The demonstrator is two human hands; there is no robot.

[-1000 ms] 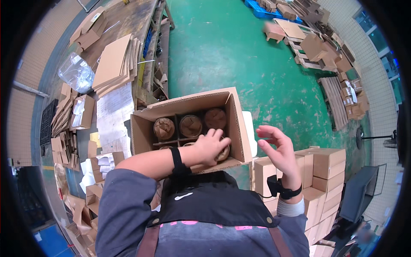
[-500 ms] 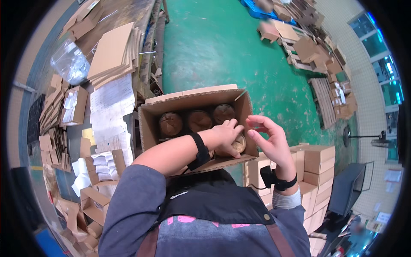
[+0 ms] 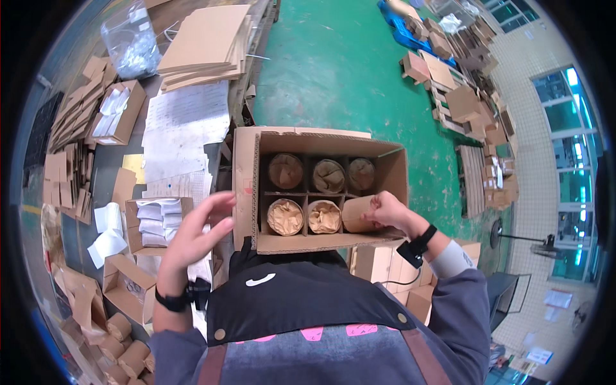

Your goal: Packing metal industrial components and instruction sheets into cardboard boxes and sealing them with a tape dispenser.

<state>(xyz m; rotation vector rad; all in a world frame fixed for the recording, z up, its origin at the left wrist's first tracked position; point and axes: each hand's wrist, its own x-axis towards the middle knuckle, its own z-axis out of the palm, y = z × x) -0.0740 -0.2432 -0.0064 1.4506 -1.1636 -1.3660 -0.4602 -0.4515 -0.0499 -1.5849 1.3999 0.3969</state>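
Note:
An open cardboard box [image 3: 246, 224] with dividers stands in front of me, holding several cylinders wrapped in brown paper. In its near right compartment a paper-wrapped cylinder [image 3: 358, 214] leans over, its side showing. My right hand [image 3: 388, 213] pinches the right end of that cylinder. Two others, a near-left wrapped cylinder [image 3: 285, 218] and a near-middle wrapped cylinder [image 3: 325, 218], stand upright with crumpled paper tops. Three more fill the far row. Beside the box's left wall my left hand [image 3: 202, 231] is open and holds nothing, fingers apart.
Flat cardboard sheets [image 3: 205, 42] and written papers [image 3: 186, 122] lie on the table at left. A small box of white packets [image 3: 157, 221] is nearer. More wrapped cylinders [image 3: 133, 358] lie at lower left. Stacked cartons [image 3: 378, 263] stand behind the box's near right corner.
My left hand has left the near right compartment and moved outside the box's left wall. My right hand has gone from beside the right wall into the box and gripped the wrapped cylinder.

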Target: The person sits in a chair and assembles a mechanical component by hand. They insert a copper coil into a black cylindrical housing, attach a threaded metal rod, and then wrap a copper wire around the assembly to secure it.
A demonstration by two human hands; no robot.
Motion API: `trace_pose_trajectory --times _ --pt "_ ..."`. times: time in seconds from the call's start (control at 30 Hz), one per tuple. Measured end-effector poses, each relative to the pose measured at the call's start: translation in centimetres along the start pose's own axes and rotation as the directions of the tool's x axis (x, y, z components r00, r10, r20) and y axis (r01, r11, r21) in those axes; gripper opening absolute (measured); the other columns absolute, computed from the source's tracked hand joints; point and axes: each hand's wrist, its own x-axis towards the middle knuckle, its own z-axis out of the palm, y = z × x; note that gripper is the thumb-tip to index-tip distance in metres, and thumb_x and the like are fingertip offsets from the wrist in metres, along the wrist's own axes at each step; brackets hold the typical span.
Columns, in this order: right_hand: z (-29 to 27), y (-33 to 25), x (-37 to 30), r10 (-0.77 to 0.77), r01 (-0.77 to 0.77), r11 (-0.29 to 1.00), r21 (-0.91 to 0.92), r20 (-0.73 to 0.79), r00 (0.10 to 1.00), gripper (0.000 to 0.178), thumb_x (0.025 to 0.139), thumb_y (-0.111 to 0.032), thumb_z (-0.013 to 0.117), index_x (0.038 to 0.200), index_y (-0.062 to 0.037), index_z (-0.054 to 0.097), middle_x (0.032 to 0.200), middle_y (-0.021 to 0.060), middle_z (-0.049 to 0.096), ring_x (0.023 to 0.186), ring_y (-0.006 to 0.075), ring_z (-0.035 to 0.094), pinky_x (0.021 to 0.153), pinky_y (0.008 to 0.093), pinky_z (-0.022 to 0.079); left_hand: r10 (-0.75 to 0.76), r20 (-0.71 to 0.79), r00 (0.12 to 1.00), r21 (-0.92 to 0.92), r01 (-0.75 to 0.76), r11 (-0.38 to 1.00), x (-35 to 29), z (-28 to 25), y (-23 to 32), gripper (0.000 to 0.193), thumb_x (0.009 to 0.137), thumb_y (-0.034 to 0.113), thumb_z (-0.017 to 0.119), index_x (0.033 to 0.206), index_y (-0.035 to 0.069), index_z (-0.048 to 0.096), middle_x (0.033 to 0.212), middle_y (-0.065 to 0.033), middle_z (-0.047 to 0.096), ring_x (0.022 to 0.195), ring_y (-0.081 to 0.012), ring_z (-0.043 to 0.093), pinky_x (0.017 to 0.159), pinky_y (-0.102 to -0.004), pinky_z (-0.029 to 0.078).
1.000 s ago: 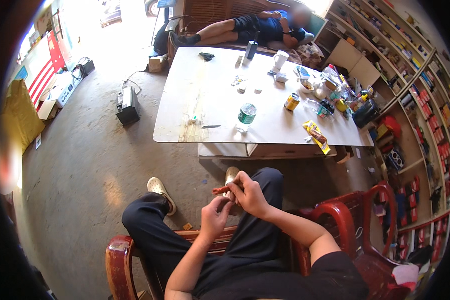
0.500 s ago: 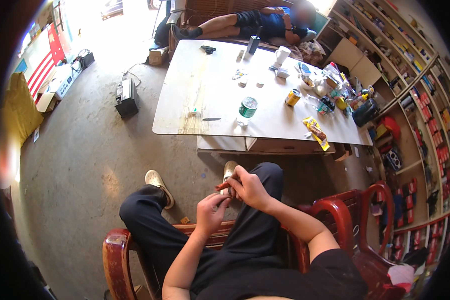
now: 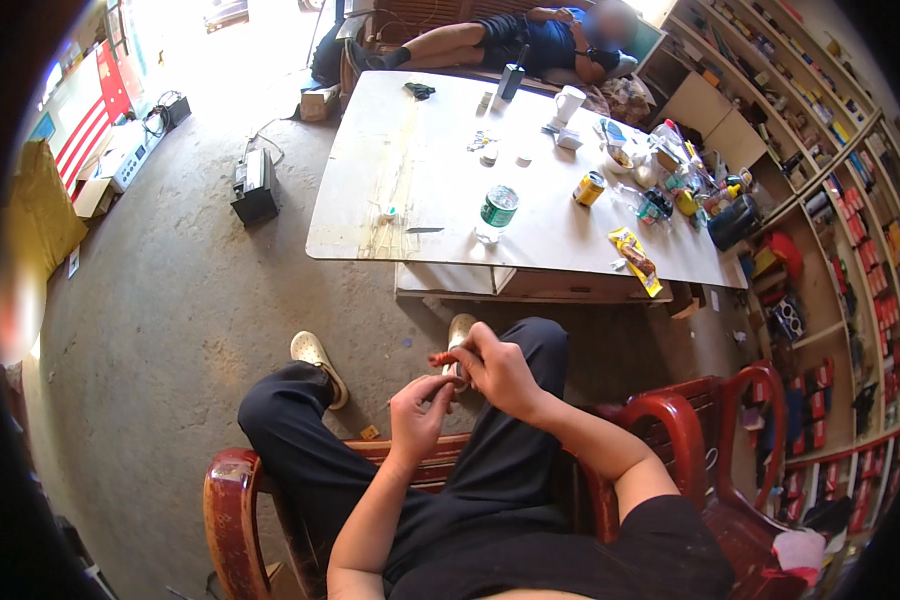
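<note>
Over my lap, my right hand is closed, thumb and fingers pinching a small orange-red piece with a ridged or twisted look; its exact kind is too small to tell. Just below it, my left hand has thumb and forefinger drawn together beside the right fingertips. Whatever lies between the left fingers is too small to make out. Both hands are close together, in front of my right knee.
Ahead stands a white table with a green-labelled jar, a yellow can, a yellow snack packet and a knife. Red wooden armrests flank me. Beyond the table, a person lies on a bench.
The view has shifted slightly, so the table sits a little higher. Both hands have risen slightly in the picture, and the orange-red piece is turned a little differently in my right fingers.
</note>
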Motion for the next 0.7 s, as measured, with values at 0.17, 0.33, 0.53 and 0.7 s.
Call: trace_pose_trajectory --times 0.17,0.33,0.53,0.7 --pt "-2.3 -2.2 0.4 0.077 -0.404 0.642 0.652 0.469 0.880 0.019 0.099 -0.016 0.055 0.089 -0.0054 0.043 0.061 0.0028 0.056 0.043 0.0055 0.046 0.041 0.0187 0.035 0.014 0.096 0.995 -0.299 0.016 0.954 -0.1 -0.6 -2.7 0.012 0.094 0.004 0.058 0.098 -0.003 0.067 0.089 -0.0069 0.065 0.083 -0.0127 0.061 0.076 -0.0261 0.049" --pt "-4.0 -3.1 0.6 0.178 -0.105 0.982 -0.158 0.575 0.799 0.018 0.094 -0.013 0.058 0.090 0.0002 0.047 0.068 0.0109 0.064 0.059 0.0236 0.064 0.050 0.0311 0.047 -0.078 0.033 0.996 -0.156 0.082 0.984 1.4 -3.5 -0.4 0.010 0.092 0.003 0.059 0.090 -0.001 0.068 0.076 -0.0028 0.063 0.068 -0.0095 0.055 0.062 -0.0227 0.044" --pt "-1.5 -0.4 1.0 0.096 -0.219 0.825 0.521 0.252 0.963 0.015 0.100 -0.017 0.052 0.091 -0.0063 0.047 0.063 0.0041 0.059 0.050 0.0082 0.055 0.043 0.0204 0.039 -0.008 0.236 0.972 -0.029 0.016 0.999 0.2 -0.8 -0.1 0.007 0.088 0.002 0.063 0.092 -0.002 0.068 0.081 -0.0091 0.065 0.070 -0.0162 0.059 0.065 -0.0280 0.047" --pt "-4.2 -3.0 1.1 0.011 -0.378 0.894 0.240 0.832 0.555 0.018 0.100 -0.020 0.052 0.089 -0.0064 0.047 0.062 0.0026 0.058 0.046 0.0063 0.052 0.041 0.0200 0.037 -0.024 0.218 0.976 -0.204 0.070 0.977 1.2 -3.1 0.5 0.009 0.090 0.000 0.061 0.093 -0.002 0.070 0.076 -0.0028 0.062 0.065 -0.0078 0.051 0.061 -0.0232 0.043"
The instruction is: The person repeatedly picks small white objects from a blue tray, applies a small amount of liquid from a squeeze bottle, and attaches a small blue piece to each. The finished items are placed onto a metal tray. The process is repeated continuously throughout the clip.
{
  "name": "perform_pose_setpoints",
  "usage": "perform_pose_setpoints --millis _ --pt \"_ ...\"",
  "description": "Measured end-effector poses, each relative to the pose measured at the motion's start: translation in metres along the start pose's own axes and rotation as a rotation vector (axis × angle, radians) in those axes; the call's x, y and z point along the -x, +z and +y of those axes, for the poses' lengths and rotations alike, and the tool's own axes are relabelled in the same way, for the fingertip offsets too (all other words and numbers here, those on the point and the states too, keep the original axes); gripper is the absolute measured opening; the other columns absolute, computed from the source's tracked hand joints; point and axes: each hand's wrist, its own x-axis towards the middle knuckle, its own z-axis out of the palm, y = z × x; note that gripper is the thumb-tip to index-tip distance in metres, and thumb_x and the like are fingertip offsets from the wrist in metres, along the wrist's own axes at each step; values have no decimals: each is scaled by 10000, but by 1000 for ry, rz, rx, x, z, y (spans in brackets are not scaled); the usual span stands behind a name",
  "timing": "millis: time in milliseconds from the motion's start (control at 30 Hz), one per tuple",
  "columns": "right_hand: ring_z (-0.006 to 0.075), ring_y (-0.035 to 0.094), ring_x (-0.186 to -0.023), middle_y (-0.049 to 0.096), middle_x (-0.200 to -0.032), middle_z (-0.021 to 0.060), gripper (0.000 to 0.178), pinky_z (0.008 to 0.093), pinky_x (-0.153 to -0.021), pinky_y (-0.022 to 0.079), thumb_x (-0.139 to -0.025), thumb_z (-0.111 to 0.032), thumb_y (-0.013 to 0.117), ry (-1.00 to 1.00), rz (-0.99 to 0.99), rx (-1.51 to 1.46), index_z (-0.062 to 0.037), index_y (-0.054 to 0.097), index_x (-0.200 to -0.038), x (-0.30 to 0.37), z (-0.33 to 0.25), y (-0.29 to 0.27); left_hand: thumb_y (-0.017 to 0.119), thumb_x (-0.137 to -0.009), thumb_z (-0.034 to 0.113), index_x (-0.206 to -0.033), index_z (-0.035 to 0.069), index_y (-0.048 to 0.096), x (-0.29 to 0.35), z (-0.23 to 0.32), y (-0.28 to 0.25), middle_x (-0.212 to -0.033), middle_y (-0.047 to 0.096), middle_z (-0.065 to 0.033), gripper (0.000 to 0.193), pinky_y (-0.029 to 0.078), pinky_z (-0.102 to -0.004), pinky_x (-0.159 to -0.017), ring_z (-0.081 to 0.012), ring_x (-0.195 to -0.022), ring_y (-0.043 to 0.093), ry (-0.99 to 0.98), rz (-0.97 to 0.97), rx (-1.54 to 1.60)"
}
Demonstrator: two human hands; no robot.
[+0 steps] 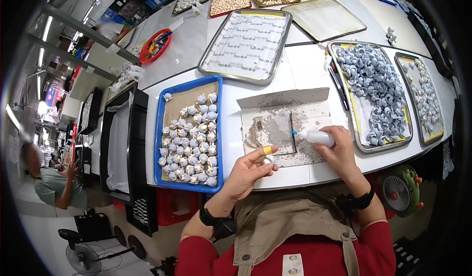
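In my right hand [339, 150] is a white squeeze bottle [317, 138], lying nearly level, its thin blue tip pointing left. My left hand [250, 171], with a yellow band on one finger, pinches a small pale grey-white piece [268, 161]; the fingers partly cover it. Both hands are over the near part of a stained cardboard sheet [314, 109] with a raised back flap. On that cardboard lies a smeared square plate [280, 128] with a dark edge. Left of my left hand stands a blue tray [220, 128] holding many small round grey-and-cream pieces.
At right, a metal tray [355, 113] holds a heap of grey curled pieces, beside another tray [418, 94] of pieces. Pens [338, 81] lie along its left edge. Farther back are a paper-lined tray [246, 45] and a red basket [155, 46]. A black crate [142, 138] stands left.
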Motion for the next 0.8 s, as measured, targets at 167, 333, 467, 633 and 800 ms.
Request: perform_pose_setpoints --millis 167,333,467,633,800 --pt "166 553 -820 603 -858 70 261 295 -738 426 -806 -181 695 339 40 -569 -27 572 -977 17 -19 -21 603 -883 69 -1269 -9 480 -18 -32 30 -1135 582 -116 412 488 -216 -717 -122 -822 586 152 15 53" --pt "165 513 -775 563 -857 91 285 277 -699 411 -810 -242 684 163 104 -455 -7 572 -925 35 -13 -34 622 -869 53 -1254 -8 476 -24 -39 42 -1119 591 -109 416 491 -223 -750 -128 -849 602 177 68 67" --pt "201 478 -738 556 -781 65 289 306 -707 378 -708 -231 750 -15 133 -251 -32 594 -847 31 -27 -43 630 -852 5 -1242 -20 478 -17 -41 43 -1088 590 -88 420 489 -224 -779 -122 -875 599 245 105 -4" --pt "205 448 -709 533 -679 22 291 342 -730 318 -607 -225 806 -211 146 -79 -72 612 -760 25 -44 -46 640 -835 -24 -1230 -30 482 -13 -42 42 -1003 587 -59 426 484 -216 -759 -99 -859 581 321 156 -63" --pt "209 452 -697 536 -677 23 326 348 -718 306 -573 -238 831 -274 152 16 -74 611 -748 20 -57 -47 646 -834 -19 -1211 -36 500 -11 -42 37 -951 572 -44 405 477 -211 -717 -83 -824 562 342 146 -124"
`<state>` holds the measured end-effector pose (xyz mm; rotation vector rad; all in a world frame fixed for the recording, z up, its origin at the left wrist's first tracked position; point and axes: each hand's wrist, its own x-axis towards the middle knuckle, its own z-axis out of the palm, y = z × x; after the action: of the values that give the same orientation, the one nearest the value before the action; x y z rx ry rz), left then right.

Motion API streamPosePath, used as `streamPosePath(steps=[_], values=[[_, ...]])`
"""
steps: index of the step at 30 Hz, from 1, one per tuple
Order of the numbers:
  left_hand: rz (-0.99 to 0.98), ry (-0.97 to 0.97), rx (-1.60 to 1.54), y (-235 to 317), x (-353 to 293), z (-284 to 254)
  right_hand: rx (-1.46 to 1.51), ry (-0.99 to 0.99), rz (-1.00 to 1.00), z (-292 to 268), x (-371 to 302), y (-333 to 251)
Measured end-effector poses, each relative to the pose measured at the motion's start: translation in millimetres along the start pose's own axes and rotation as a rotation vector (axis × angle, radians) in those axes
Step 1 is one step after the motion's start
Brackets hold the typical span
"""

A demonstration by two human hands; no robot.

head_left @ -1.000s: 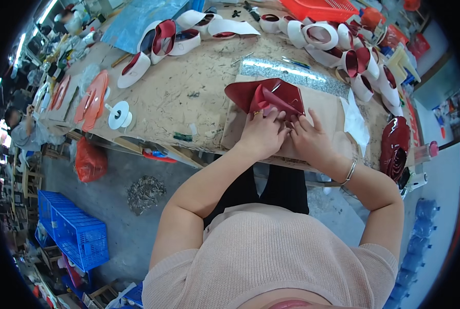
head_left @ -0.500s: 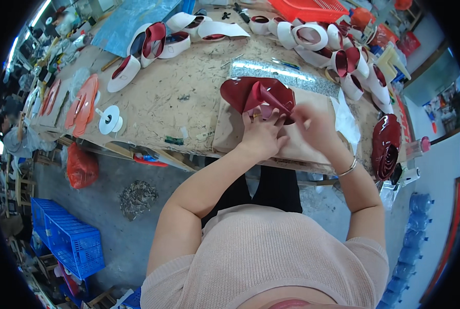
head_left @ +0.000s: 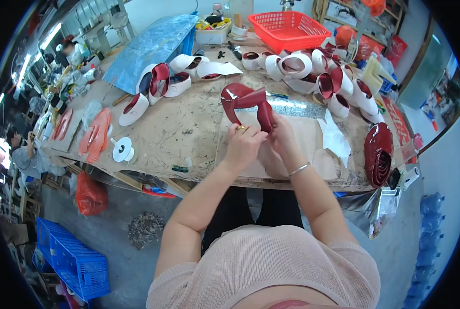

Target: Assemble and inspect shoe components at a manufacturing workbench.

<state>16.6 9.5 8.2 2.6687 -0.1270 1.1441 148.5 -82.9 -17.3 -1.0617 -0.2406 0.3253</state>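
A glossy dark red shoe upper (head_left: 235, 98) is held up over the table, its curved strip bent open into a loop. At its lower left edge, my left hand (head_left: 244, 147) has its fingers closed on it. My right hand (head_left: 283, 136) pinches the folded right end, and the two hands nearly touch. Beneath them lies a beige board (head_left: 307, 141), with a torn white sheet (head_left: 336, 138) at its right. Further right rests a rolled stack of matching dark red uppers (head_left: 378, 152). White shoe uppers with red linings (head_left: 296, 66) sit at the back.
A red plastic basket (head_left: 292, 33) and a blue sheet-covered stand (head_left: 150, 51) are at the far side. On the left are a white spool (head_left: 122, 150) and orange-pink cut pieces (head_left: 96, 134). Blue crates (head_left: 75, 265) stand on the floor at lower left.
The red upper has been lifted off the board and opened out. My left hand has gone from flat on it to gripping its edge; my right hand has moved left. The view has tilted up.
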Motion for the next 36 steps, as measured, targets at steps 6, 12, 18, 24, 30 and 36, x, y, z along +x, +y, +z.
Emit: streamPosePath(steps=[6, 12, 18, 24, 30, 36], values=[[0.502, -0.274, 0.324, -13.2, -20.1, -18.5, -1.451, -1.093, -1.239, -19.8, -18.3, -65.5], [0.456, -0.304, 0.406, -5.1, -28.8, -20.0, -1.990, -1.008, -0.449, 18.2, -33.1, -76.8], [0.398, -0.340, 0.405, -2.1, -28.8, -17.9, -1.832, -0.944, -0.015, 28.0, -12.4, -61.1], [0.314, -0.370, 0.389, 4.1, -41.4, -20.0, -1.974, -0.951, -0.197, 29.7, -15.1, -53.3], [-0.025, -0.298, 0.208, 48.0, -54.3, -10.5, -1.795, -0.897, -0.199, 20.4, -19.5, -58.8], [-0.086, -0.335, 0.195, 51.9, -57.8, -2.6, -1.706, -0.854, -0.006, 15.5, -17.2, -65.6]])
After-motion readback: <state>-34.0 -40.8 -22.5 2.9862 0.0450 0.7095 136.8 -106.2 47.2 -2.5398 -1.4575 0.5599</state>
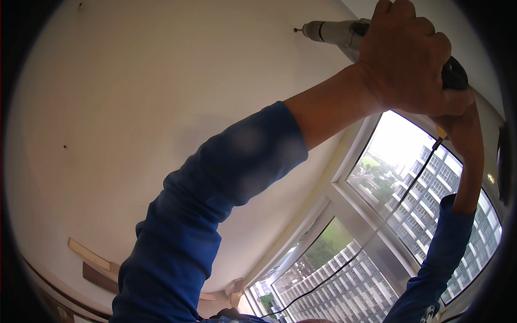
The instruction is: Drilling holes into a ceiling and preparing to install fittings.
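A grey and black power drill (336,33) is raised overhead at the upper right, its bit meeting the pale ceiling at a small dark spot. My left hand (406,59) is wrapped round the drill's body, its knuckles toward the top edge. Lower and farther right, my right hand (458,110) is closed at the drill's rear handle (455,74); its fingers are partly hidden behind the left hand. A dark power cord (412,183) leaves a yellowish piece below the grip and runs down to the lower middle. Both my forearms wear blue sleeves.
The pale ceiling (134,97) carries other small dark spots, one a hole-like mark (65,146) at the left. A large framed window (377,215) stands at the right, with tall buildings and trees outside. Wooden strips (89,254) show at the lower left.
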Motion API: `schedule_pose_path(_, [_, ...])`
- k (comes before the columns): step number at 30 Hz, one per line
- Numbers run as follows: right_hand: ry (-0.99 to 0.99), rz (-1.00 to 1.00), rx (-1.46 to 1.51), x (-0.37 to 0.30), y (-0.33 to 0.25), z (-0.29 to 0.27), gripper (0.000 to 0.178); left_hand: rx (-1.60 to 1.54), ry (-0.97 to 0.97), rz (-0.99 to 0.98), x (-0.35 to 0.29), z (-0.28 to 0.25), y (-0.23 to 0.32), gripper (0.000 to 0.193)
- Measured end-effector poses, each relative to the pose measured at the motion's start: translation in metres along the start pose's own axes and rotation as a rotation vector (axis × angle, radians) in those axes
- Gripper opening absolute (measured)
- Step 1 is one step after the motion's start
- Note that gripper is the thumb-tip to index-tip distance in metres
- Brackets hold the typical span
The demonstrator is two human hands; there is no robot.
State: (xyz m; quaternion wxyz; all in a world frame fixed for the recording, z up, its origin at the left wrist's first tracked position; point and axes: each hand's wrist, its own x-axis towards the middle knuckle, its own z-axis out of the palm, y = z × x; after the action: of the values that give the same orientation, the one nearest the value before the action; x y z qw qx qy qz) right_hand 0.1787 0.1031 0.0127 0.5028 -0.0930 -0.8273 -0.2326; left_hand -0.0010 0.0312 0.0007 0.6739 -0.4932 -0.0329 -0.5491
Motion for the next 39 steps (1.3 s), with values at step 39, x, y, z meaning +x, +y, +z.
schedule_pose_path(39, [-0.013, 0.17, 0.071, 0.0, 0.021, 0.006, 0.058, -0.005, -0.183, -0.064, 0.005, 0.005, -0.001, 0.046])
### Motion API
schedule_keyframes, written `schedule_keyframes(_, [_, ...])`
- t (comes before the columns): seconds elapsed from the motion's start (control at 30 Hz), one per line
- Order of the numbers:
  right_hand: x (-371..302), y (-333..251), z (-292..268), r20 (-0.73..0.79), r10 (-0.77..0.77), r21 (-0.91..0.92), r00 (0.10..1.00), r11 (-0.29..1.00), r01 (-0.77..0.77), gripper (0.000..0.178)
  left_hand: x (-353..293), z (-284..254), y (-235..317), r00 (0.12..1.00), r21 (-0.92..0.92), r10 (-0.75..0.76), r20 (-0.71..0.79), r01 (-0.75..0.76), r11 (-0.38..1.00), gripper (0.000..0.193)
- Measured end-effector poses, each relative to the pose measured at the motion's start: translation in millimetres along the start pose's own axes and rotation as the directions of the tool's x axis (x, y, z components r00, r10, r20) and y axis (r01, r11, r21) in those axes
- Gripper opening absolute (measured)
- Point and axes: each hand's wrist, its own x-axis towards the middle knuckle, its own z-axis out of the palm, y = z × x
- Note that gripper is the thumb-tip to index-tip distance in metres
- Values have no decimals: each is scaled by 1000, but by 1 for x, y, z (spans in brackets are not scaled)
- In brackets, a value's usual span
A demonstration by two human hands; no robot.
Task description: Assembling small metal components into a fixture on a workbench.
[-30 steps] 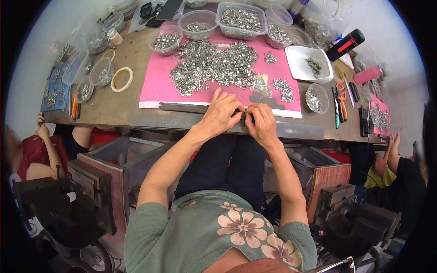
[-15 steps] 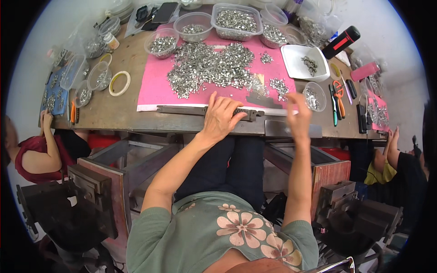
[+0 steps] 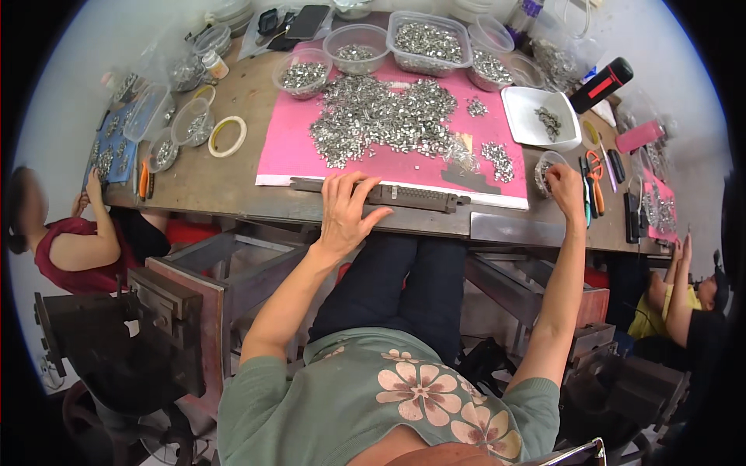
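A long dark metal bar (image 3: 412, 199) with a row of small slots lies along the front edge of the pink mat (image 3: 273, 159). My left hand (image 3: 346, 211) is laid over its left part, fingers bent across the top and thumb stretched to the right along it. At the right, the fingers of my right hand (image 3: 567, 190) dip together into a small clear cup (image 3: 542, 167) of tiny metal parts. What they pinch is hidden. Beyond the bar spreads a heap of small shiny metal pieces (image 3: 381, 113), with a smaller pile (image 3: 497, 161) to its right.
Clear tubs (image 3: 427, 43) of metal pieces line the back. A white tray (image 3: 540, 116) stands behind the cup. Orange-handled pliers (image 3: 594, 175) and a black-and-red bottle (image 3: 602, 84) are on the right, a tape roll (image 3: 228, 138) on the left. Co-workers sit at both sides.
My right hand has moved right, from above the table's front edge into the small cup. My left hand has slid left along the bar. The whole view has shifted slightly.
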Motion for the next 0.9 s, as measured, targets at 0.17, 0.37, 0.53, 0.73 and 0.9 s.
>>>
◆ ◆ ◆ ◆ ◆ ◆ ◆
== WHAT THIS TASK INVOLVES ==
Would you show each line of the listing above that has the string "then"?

== EXERCISE ANSWER ==
Target: The person sits in a chair and assembles a mechanical component by hand. They insert a copper coil into a black cylindrical housing, attach a threaded metal rod, and then wrap a copper wire around the assembly to secure it.
`<state>` holds the measured end-effector pose (xyz mm; rotation vector rad; all in a world frame fixed for the recording, z up, its origin at the left wrist's first tracked position; point and axes: each hand's wrist, its own x-axis towards the middle knuckle, its own z-axis out of the palm, y = z × x; after the action: of the values that give the same orientation, the one nearest the value before the action; x y z rx ry rz), left then right.

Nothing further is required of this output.